# [What is required]
The listing below holds a line with "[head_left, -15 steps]" and a later line with "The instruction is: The". Write out those two lines and every line between them, exactly, and nothing else.

Material shown below:

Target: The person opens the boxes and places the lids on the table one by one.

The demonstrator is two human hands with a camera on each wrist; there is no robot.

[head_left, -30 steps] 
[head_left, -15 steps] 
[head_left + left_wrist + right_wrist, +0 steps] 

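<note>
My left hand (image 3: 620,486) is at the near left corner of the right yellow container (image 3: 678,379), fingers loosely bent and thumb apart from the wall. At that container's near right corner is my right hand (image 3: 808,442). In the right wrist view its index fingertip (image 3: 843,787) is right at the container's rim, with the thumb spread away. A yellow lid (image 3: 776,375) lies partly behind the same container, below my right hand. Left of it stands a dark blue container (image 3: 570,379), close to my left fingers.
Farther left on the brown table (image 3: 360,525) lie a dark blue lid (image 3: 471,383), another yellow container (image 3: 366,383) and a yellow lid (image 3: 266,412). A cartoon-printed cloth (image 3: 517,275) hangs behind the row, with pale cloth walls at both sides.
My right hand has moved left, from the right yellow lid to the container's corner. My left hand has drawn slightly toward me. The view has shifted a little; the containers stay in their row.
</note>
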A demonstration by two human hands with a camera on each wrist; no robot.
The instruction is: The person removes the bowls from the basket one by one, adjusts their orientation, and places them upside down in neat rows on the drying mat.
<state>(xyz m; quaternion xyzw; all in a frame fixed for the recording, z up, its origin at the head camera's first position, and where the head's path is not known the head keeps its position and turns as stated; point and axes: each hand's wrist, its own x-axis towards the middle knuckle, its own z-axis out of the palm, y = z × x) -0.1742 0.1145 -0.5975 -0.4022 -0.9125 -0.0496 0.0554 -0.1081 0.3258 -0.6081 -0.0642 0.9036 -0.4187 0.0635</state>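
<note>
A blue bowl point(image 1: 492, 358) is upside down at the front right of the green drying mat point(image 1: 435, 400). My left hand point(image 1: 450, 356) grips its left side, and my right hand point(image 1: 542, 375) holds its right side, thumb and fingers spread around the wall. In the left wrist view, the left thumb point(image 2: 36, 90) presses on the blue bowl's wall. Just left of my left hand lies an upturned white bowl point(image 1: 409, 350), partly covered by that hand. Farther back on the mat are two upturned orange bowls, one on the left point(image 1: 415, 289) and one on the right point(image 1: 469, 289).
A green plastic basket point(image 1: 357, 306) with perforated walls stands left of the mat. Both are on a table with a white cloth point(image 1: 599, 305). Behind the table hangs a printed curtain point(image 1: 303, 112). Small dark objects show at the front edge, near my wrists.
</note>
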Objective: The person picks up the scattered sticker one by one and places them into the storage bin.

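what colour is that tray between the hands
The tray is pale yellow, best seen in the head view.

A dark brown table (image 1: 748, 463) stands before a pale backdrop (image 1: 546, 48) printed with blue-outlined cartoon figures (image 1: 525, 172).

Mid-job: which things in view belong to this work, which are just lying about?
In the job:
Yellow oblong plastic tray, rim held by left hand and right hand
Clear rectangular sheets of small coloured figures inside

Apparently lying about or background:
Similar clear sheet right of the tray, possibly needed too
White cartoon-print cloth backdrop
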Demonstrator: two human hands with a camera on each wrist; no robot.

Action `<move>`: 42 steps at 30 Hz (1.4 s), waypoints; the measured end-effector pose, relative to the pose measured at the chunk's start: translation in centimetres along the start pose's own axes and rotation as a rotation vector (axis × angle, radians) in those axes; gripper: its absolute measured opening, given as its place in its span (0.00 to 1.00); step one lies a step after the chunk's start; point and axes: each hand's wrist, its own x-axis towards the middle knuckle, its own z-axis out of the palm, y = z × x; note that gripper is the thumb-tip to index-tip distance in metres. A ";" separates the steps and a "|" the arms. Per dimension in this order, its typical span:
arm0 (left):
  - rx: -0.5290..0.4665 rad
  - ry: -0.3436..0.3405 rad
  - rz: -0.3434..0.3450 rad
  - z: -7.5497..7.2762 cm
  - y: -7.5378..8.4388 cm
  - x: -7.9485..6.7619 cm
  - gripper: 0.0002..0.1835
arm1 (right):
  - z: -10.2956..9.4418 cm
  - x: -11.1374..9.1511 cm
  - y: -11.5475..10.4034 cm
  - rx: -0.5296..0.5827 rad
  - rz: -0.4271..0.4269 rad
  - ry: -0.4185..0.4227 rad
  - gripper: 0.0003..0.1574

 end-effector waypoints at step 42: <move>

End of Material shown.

# [Completed task]
[head_left, -15 steps] 
[head_left + left_wrist + right_wrist, +0 steps] 

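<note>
My left hand (image 3: 620,486) is at the near left corner of the right yellow container (image 3: 678,379), fingers loosely bent and thumb apart from the wall. At that container's near right corner is my right hand (image 3: 808,442). In the right wrist view its index fingertip (image 3: 843,787) is right at the container's rim, with the thumb spread away. A yellow lid (image 3: 776,375) lies partly behind the same container, below my right hand. Left of it stands a dark blue container (image 3: 570,379), close to my left fingers.
Farther left on the brown table (image 3: 360,525) lie a dark blue lid (image 3: 471,383), another yellow container (image 3: 366,383) and a yellow lid (image 3: 266,412). A cartoon-printed cloth (image 3: 517,275) hangs behind the row, with pale cloth walls at both sides.
My right hand has moved left, from the right yellow lid to the container's corner. My left hand has drawn slightly toward me. The view has shifted a little; the containers stay in their row.
</note>
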A demonstration by two human hands with a camera on each wrist; no robot.
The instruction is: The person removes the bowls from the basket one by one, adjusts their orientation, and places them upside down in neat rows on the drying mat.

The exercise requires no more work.